### Problem description
Everything in the listing below must be set down again exactly, apart from the pictures.

### Data below
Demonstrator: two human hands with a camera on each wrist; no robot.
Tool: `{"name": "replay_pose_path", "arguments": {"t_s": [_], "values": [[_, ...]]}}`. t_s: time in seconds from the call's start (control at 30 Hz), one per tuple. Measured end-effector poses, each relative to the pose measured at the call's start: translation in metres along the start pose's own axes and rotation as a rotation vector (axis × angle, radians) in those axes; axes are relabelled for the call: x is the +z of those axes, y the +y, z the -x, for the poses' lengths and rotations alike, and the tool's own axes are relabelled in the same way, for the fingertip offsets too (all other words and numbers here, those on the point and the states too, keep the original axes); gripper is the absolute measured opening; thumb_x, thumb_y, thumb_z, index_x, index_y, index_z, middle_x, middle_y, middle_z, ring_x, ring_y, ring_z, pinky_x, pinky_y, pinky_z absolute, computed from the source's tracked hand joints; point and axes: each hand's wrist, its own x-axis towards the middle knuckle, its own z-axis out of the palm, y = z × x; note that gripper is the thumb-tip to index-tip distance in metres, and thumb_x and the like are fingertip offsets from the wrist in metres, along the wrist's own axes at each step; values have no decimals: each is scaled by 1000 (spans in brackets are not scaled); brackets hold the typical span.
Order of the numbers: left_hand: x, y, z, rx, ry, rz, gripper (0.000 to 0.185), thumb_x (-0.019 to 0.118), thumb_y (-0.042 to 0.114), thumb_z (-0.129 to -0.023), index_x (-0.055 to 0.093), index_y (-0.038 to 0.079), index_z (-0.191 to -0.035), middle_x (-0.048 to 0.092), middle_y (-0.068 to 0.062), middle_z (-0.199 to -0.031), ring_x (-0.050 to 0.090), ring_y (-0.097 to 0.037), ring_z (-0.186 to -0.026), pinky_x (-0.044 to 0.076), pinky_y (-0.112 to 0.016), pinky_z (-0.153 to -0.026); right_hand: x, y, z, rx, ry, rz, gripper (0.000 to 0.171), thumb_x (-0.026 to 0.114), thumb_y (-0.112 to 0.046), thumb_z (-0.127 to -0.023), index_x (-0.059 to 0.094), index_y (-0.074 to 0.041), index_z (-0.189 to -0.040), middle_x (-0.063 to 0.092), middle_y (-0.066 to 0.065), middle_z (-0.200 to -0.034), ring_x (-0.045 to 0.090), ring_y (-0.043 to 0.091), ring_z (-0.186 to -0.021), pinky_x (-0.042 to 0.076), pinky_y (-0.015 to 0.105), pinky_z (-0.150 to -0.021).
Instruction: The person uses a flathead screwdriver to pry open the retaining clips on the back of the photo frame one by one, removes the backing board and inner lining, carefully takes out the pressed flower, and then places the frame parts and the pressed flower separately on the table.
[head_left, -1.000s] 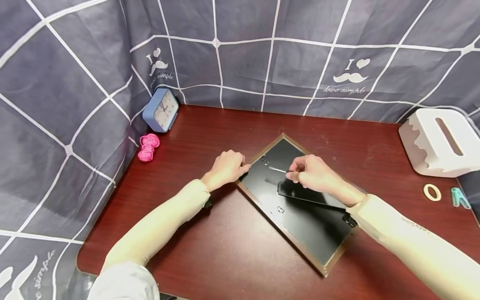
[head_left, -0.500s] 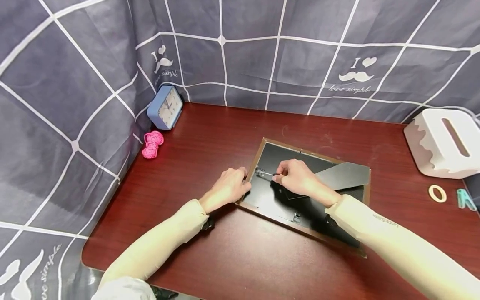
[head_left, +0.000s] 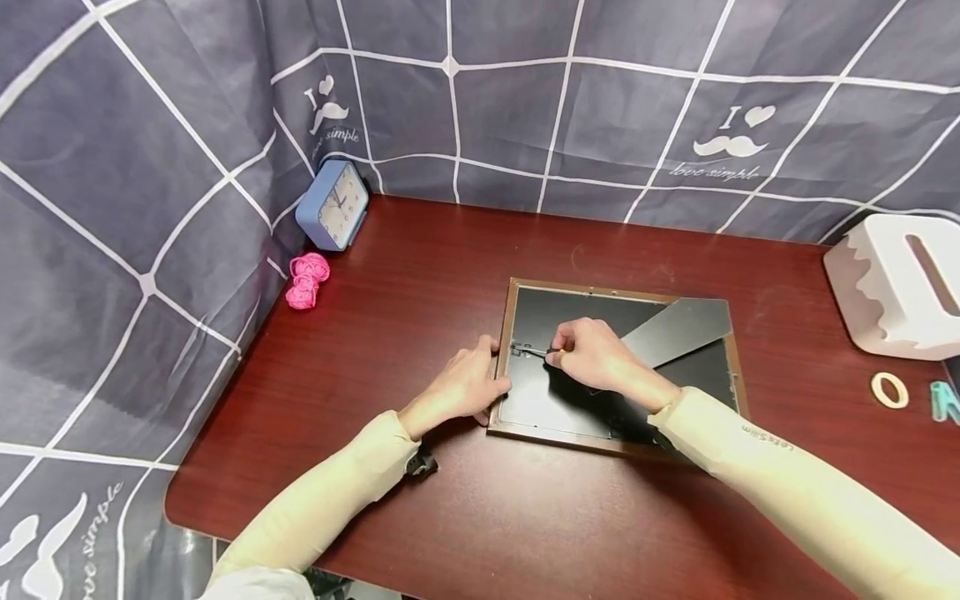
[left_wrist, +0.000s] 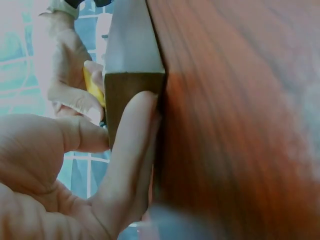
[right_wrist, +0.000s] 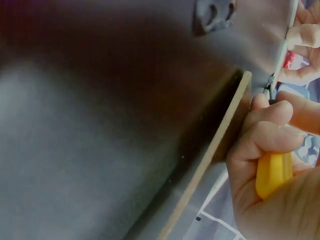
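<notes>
A picture frame (head_left: 570, 440) with a brown rim lies face down on the table, its black backing board (head_left: 525, 404) upward. At its left edge my left hand (head_left: 468, 379) grips the rim, thumb near the top edge and a finger along the outer side (left_wrist: 131, 120). My right hand (head_left: 596, 354), over the board, holds a screwdriver (right_wrist: 272, 175) by its yellow handle. The thin metal shaft points left, its tip at a small metal hanger (head_left: 517, 348) near the left rim. A grey stand leg (head_left: 686, 327) slants from the board, partly behind my right hand.
On the dark red table (head_left: 420, 275), a blue clock (head_left: 333, 206) and pink yarn (head_left: 307, 280) sit at the back left. At the right are a white tissue box (head_left: 896, 287), a cream ring (head_left: 877, 390) and a teal clip (head_left: 943, 402). A grey curtain hangs behind.
The frame has turned counterclockwise, so its long sides run nearly left to right. My left hand moved down with its edge. The screwdriver tip moved left onto the hanger.
</notes>
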Motion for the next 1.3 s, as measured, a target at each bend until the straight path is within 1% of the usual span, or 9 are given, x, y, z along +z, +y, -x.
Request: {"name": "replay_pose_path", "arguments": {"t_s": [0.07,0.13,0.2,0.3,0.57,0.8,0.93,1.13,1.3], "values": [[-5,7,6,-20,-23,56,67,68,19,-102,38,9,-162,72,-9,-85,75,-17,-51,67,-33,-81,-1,0,0,4,0,-5,9,76,-17,-93,73,-12,-87,71,-2,-73,61,14,-72,48,29,-73],[-8,10,9,-23,-35,78,66,67,18,-103,37,10,-161,71,-11,-88,75,-18,-51,67,-33,-72,-1,0,0,5,-4,-17,9,76,-18,-94,73,-12,-88,72,-2,-73,61,14,-72,48,29,-73],[-11,14,13,-30,-45,93,64,67,17,-104,38,11,-161,69,-11,-90,75,-18,-52,67,-33,-69,-2,1,-1,10,-6,-32,9,76,-18,-94,73,-12,-88,72,-2,-73,61,14,-72,48,29,-72],[-12,14,13,-26,-54,88,61,67,17,-105,39,11,-159,68,-12,-89,75,-18,-52,64,-32,-62,-1,3,-1,25,-10,-52,9,76,-19,-95,73,-13,-88,71,-2,-74,60,14,-72,48,29,-71],[-13,13,11,-14,-94,68,54,68,17,-105,41,11,-152,69,-12,-89,75,-19,-53,66,-31,-71,2,6,0,88,-13,-144,12,77,-20,-94,73,-15,-85,64,-5,-70,56,15,-70,46,30,-71],[-16,11,12,7,-101,110,54,68,15,-104,42,10,-151,68,-15,-90,74,-20,-52,66,-32,-61,4,7,-2,102,-7,-191,12,78,-21,-94,72,-14,-86,64,-6,-70,56,16,-71,45,31,-72],[-16,9,12,17,-97,116,55,67,14,-104,41,9,-152,67,-15,-89,74,-19,-51,65,-33,-58,4,7,-3,108,-15,-225,13,79,-21,-93,72,-13,-86,62,-7,-68,55,15,-68,45,30,-70],[-15,8,10,19,-106,122,55,66,14,-104,41,9,-152,68,-15,-88,73,-19,-50,65,-33,-59,4,8,-3,119,-27,-285,12,79,-17,-93,72,-10,-86,59,-6,-66,52,12,-61,44,28,-61],[-15,9,10,4,-118,147,56,66,13,-104,40,9,-153,68,-15,-89,73,-19,-49,66,-34,-57,4,11,-4,116,-29,-301,12,79,-15,-92,72,-9,-85,59,-7,-65,51,11,-62,44,27,-61]]}}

### Solution
Demonstrator: two human hands with a camera on each wrist; no robot.
Tool: `{"name": "replay_pose_path", "arguments": {"t_s": [_], "values": [[_, ...]]}}`. t_s: time in seconds from the call's start (control at 30 Hz), one per tuple. Measured end-effector poses, each relative to the pose measured at the call's start: translation in metres along the start pose's own axes and rotation as a rotation vector (axis × angle, radians) in those axes; axes are relabelled for the call: x is the +z of those axes, y the +y, z the -x, for the poses' lengths and rotations alike, and the tool's own axes are relabelled in the same way, for the fingertip offsets too (all other words and numbers here, those on the point and the states too, keep the original axes); gripper is the absolute measured opening; thumb_x, thumb_y, thumb_z, index_x, index_y, index_z, middle_x, middle_y, middle_z, ring_x, ring_y, ring_z, pinky_x, pinky_y, pinky_z absolute, computed from the source's tracked hand joints; point and axes: each hand's wrist, its own x-axis towards the middle knuckle, its own z-axis out of the palm, y = z × x; note that gripper is the thumb-tip to index-tip distance in metres, and thumb_x and the like are fingertip offsets from the wrist in metres, along the wrist's own axes at each step; values have no decimals: each is scaled by 1000 (spans in brackets are not scaled); brackets hold the typical span.
Order of the numbers: left_hand: x, y, z, rx, ry, rz, gripper (0.000 to 0.185), thumb_x (-0.019 to 0.118), thumb_y (-0.042 to 0.114), thumb_z (-0.129 to -0.023), index_x (-0.055 to 0.093), index_y (-0.038 to 0.079), index_z (-0.191 to -0.035), middle_x (-0.048 to 0.092), middle_y (-0.068 to 0.062), middle_z (-0.199 to -0.031), ring_x (-0.050 to 0.090), ring_y (-0.097 to 0.037), ring_z (-0.186 to -0.026), pinky_x (-0.044 to 0.076), pinky_y (-0.112 to 0.016), pinky_z (-0.153 to -0.026); right_hand: x, y, z, rx, ry, rz, gripper (0.000 to 0.171), thumb_x (-0.026 to 0.114), thumb_y (-0.112 to 0.046), thumb_z (-0.127 to -0.023), index_x (-0.059 to 0.094), index_y (-0.074 to 0.041), index_z (-0.189 to -0.040), middle_x (-0.063 to 0.092), middle_y (-0.066 to 0.065), middle_z (-0.200 to -0.034), ring_x (-0.045 to 0.090), ring_y (-0.043 to 0.091), ring_z (-0.186 to -0.021), pinky_x (-0.042 to 0.076), pinky_y (-0.015 to 0.105), pinky_z (-0.150 to -0.021).
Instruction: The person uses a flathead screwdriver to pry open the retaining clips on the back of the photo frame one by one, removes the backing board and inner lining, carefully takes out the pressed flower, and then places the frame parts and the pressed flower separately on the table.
[head_left, -1.000s] 
[head_left, -0.500s] 
[head_left, +0.000s] 
[left_wrist, +0.000s] 
[right_wrist, +0.000s] 
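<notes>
A picture frame (head_left: 570, 440) with a brown rim lies face down on the table, its black backing board (head_left: 525, 404) upward. At its left edge my left hand (head_left: 468, 379) grips the rim, thumb near the top edge and a finger along the outer side (left_wrist: 131, 120). My right hand (head_left: 596, 354), over the board, holds a screwdriver (right_wrist: 272, 175) by its yellow handle. The thin metal shaft points left, its tip at a small metal hanger (head_left: 517, 348) near the left rim. A grey stand leg (head_left: 686, 327) slants from the board, partly behind my right hand.
On the dark red table (head_left: 420, 275), a blue clock (head_left: 333, 206) and pink yarn (head_left: 307, 280) sit at the back left. At the right are a white tissue box (head_left: 896, 287), a cream ring (head_left: 877, 390) and a teal clip (head_left: 943, 402). A grey curtain hangs behind.
The frame has turned counterclockwise, so its long sides run nearly left to right. My left hand moved down with its edge. The screwdriver tip moved left onto the hanger.
</notes>
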Motion for the next 1.3 s, as measured, a target at each bend until the straight path is within 1% of the usual span, or 9 are given, x, y, z along +z, +y, -x.
Request: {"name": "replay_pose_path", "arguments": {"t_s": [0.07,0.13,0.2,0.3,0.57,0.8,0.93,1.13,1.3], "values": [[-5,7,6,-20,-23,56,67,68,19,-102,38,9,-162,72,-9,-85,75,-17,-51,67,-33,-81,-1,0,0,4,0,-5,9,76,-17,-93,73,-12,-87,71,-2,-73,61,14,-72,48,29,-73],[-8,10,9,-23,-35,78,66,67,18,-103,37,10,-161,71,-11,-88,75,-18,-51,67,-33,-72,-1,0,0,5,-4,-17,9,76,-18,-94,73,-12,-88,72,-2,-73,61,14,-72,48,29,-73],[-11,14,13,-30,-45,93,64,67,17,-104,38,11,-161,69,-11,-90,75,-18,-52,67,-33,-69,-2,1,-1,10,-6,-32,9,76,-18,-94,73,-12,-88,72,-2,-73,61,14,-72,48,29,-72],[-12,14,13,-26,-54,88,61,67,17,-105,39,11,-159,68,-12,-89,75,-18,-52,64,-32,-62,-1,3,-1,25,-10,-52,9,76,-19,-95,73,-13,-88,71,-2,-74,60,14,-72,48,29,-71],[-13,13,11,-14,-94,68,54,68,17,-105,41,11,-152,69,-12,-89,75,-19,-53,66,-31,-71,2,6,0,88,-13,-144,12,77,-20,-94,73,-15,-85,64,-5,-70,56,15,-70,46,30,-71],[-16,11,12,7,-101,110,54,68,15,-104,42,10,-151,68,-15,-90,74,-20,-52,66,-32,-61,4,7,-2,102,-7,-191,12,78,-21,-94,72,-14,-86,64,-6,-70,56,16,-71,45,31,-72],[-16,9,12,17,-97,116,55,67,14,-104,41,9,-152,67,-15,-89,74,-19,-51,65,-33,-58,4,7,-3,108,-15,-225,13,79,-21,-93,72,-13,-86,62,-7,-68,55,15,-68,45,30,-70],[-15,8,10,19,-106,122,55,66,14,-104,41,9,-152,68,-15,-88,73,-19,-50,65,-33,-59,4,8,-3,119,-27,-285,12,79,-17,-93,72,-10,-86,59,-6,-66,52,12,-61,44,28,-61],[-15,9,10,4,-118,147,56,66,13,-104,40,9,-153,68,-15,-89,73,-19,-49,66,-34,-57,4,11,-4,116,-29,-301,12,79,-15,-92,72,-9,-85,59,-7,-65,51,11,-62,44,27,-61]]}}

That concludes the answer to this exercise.